(TASK INPUT)
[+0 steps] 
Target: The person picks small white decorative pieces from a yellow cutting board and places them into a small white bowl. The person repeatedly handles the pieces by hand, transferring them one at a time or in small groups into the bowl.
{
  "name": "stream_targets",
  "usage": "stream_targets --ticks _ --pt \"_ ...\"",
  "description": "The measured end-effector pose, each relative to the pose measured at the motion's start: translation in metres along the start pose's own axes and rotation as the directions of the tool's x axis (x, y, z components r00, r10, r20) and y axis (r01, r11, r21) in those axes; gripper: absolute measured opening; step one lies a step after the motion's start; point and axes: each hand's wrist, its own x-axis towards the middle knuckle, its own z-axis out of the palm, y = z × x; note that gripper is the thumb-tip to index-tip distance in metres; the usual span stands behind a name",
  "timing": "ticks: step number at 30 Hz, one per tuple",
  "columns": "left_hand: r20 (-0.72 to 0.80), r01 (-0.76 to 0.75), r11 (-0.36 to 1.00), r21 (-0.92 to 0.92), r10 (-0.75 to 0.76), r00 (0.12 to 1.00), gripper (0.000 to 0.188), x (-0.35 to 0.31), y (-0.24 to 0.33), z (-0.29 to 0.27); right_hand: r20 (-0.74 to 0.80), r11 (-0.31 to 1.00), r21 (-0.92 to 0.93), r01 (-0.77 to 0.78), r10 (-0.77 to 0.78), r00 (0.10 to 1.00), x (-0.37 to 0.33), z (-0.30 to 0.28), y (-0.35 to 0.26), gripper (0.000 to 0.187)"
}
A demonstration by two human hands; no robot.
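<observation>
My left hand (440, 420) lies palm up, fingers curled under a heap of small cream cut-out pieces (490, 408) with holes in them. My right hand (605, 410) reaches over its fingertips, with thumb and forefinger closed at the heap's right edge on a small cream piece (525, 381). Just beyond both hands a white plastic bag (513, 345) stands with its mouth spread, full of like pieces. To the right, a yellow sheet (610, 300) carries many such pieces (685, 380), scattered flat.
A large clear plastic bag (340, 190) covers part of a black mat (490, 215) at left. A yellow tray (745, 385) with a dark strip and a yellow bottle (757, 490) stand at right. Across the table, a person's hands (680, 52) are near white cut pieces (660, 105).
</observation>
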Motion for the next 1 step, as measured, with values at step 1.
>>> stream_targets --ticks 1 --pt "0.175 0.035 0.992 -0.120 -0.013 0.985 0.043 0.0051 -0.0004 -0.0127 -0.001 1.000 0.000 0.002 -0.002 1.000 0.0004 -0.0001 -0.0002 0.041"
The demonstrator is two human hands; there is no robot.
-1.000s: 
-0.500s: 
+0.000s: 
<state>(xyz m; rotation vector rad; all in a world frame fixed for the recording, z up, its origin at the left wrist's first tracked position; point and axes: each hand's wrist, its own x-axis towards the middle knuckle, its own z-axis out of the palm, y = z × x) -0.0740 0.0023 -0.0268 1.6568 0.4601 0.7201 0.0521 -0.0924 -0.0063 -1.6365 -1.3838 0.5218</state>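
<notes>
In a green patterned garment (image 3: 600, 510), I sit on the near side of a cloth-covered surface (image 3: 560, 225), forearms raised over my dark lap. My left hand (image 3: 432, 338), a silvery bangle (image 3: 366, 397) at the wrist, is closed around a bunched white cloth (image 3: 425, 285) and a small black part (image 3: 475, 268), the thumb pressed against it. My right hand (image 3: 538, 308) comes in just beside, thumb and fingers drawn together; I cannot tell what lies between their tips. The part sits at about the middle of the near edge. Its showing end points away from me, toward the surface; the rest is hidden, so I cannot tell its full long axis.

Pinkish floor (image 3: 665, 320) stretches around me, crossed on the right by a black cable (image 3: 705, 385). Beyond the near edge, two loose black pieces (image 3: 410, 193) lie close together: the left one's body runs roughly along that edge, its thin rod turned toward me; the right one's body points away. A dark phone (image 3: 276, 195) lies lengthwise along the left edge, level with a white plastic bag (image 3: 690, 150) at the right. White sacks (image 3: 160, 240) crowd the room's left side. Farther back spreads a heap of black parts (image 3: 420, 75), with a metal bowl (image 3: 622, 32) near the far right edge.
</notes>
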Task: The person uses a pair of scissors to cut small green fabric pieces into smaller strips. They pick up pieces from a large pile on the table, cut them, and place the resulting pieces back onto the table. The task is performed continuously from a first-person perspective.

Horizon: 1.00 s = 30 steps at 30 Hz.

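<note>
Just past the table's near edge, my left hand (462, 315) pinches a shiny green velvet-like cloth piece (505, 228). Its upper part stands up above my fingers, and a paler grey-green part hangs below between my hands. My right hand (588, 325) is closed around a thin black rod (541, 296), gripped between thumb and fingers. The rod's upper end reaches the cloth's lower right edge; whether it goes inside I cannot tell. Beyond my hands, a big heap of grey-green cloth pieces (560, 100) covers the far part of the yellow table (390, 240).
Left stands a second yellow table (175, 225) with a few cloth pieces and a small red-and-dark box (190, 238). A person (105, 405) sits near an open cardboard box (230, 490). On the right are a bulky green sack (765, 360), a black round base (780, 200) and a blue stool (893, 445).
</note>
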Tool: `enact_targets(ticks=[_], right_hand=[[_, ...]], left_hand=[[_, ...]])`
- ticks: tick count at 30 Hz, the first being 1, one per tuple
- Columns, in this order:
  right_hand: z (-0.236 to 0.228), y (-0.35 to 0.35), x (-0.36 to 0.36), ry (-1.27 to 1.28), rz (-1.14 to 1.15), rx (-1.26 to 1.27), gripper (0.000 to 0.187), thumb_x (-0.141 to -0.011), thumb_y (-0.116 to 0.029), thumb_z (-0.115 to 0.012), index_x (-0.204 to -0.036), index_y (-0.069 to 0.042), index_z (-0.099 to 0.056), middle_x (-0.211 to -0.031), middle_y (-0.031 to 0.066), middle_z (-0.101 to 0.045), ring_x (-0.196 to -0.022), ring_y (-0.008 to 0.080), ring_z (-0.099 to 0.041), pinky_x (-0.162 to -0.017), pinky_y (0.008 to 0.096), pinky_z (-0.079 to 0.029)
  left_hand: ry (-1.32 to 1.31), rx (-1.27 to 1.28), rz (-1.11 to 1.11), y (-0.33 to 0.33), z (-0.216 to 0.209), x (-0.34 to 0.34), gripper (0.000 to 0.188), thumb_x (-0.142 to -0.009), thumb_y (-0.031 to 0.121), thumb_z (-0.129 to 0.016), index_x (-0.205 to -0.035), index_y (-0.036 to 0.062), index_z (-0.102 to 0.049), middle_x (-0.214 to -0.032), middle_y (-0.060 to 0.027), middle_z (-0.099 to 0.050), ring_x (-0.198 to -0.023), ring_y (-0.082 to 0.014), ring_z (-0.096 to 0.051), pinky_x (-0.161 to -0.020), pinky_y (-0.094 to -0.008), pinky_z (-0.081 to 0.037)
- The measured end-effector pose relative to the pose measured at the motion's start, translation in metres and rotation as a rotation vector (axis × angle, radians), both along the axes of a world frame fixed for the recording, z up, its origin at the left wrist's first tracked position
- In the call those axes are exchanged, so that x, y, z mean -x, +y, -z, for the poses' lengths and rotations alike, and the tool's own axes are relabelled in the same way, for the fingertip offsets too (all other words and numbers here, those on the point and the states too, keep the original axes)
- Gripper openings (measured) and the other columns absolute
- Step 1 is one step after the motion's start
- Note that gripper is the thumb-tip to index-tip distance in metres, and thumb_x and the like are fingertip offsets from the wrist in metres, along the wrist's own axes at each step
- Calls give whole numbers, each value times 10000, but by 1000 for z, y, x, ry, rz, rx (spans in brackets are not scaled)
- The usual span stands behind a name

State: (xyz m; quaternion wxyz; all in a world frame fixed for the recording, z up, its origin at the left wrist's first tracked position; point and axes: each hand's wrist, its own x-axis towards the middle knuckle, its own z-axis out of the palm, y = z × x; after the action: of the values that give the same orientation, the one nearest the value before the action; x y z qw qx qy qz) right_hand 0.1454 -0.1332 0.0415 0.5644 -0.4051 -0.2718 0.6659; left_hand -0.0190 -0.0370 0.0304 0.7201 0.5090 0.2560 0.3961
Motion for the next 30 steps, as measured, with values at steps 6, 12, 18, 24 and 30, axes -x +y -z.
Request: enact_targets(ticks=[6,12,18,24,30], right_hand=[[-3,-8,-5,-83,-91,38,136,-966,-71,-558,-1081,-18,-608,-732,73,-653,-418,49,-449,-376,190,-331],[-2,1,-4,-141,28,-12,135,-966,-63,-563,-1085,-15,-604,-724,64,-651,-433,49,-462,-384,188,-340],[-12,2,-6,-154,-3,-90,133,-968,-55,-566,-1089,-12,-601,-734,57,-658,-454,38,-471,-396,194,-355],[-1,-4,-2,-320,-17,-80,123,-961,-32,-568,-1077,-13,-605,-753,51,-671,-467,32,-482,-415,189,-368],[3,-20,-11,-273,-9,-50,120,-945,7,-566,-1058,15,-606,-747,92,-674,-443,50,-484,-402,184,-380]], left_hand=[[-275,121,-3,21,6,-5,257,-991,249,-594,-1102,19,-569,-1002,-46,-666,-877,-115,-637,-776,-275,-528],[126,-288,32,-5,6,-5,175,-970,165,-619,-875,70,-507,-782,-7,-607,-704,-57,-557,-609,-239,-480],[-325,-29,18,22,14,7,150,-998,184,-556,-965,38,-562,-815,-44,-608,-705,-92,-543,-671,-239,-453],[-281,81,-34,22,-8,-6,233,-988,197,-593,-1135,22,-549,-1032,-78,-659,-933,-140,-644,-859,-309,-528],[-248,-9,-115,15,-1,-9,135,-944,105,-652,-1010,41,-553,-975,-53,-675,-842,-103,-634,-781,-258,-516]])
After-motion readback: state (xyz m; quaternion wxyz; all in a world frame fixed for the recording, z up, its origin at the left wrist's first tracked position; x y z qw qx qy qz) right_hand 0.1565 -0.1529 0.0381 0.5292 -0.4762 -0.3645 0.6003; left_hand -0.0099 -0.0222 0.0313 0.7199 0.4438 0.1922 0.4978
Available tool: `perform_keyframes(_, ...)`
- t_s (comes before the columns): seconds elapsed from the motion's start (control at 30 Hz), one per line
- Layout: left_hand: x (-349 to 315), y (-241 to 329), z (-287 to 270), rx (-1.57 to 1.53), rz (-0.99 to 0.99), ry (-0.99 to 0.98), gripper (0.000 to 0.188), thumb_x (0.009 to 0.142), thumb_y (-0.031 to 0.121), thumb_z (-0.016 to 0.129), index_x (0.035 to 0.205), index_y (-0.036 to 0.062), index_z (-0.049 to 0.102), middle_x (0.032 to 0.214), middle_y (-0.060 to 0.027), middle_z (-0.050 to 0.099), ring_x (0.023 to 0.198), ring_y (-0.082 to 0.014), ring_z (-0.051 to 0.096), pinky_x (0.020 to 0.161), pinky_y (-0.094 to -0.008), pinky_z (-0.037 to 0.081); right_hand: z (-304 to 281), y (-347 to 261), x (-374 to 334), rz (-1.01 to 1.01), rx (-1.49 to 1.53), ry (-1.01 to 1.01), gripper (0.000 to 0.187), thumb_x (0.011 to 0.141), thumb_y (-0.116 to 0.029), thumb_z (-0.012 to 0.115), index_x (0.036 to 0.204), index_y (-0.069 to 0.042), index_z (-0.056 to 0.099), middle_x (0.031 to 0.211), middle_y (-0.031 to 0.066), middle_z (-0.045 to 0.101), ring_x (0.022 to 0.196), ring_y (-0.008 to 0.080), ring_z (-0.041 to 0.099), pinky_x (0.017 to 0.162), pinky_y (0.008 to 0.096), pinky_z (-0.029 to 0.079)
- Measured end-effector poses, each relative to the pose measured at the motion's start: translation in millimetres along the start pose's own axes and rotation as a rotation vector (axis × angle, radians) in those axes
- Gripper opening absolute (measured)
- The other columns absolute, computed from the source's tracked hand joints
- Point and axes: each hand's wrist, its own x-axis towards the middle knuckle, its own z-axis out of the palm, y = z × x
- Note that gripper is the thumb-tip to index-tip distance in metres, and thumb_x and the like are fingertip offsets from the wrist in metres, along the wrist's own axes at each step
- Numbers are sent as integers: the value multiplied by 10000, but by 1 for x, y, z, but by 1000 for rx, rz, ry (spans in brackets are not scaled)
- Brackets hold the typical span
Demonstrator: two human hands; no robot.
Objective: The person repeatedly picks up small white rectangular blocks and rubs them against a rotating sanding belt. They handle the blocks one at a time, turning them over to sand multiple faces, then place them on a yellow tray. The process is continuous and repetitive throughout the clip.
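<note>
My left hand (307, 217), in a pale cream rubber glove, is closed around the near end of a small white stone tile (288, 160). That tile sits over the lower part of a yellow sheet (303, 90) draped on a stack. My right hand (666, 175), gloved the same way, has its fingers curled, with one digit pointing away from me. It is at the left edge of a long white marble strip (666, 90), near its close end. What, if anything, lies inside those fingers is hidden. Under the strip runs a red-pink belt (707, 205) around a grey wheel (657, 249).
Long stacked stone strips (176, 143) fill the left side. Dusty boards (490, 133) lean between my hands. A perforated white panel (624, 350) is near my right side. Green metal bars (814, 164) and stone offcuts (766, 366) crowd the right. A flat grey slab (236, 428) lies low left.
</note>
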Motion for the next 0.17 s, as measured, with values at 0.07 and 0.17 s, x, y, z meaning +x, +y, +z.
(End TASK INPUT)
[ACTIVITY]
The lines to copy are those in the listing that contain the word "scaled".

[ANSWER TO THIS TASK]
- Calls give whole numbers, each value times 10000, but by 1000 for z, y, x, ry, rz, rx (spans in brackets are not scaled)
- Numbers are sent as integers: the value multiplied by 10000, but by 1 for x, y, z, but by 1000 for rx, rz, ry (spans in brackets are not scaled)

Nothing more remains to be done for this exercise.